I’m not sure really if this will help me at all, the writing. This is really all I have left at the moment. Healing from sexual abuse, if I can even call it that, is difficult. I think it’s difficult no matter the type of abuse, but it’s even more difficult when you start off so late after it happened.
I never turned in the person who did this to me, and I really don’t care what he does with himself, as long as I’m not part of his life. The first part of healing is acceptance and the desire to want to get better. However, sometimes I feel like I don’t even want to heal. To me, healing is letting it go, not needing to talk about it, and learning to separate my past from my ever-day life. All of that sounds intimidating.
For one, my sexual abuse spanned from as early as I can remember(three years old), up until I was twelve, along with molestation by some classmates as I grew older.Letting go of something that’s been my life for almost as long as I’ve lived, is incredibly difficult. It’s all I’ve known.I spent years trying to ask for forgiveness for some grave sin that wasn’t even my fault.
Whenever I get close to accepting that it was abuse, my mind immediately asks the question, “Yeah, but what about this?What about what you did?What about your part in all of this?Don’t act like some of it isn’t your fault.” And then I’m suddenly back to where I started, all over again.Trying to accept what happened as something that is not my fault and something that did happen.
I’m not even upset or angry or sad, I don’t feel anything towards the person who caused a lot of my pain.I feel very angry at the person who I told and who didn’t believe me.The words this person said to me, such as “it’s your fault,” has been stuck in my mind and probably won’t ever go away. It’s ruined my relationship with them even-though they already asked for forgiveness and apologized.
Forgiveness hasn’t helped me heal. Because everything is still there. I thought maybe forgiving would be better, but it hasn’t done anything for me. It hasn’t even allowed some of the smallest pieces of anger to vanish.
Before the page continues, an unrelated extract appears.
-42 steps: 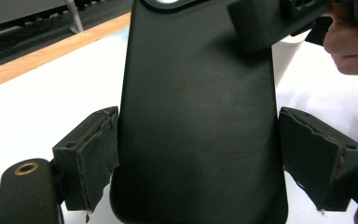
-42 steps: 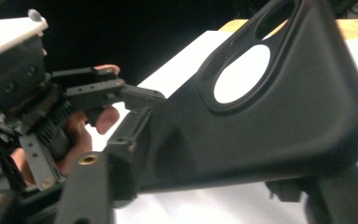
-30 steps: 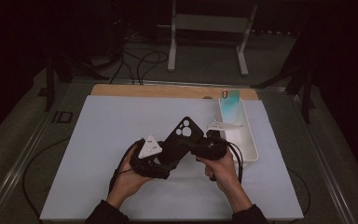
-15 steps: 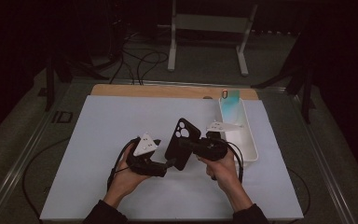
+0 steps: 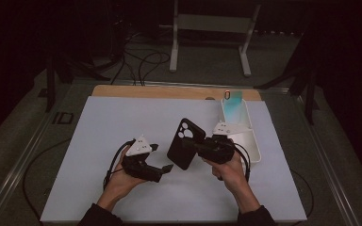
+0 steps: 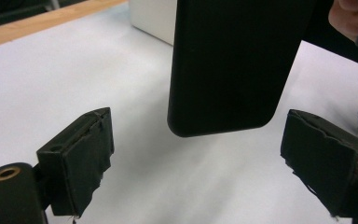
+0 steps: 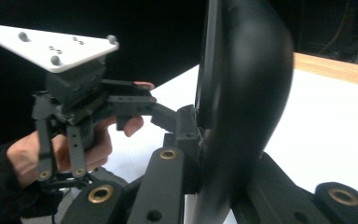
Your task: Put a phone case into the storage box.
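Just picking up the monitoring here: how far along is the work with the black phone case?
Done: the black phone case is off the table, clamped in the right hand-held gripper. In hand: the left hand-held gripper has its jaws wide, just opening further, apart from the case's lower end. Left: probably fitting the case to the phone in the white tray, which remains untouched.
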Demonstrator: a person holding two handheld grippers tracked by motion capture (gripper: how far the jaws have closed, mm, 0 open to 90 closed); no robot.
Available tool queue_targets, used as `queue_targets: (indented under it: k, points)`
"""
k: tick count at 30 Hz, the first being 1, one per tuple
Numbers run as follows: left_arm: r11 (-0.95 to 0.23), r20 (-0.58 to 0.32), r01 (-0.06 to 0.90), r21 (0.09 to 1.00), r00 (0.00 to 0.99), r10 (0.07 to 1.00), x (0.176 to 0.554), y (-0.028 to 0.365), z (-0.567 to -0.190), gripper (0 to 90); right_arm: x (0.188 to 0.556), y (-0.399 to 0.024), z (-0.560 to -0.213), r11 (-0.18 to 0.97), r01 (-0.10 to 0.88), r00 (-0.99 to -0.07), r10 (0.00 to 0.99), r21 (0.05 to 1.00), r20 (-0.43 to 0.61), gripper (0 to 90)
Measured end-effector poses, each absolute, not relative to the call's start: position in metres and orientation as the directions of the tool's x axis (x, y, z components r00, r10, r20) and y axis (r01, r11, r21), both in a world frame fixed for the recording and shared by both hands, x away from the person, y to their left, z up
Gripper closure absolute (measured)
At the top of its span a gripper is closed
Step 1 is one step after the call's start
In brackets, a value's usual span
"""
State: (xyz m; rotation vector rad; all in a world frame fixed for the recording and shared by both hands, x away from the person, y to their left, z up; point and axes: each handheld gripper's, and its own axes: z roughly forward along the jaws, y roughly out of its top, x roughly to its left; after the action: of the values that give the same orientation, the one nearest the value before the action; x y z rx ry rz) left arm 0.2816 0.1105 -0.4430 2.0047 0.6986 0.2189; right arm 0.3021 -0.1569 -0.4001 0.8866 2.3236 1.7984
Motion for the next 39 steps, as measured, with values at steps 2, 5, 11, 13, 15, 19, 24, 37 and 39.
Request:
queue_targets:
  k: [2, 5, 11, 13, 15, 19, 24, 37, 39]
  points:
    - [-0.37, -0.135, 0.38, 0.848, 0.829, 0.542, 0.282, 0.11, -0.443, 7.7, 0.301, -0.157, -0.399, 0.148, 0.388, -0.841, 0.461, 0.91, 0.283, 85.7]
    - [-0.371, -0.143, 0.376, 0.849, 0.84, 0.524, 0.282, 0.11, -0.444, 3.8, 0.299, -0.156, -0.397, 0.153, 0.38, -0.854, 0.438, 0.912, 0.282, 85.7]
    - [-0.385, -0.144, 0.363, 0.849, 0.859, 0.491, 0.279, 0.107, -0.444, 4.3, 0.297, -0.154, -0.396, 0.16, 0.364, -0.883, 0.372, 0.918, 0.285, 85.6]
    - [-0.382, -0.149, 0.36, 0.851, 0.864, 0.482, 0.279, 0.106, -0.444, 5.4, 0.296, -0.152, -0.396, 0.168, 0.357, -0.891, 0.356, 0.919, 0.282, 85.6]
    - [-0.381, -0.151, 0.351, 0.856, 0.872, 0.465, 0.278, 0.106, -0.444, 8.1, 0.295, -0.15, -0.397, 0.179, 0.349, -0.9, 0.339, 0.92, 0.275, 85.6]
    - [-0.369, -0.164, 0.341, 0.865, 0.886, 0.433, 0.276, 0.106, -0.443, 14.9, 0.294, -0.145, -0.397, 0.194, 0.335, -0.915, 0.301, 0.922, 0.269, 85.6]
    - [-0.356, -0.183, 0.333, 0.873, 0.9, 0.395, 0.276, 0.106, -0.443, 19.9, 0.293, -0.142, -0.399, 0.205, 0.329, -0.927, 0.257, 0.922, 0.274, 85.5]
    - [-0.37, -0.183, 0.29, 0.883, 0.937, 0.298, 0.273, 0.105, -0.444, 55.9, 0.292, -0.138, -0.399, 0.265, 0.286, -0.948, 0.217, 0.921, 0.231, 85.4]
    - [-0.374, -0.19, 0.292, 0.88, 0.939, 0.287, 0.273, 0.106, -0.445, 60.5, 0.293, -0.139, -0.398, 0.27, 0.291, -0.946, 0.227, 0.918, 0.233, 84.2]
To be honest, I don’t think I want to heal at all, but I wan’t to be able to find my own way in life. I want to have friends, and I want to be around people without them asking why I can’t look towards the future and not the past. To be honest, I’m not sure. I really don’t know how I’m going to heal on my own, or if it will last even if I improve. It’s not that I don’t look towards the future, I do. I do more than most of my friends or people that I have known. I always have something I want to do and my sexual abuse has never held me back in doing those things. If anything, my sexual abuse has only pushed me harder to stand on my own and protect myself when it’s needed. It’s helped me strive in my education and in my ambitions.
Sometimes I believe it makes me look crazy to others, if I’m having a particular bad day, it makes people look at me differently. I’m not seen as a normal person. They see me during my bad days and will assume I’m like that all the time. I do have a history of seasonal depression that hits me hard in the summer months before leaving unexpectedly. However, I don’t believe my emotions or depression are who I am. They just come and go on their own and their not something I have 100 percent control over. I’m usually a very positive person and I avoid thinking about my abuse as much as possible, but it will always find a way to come back.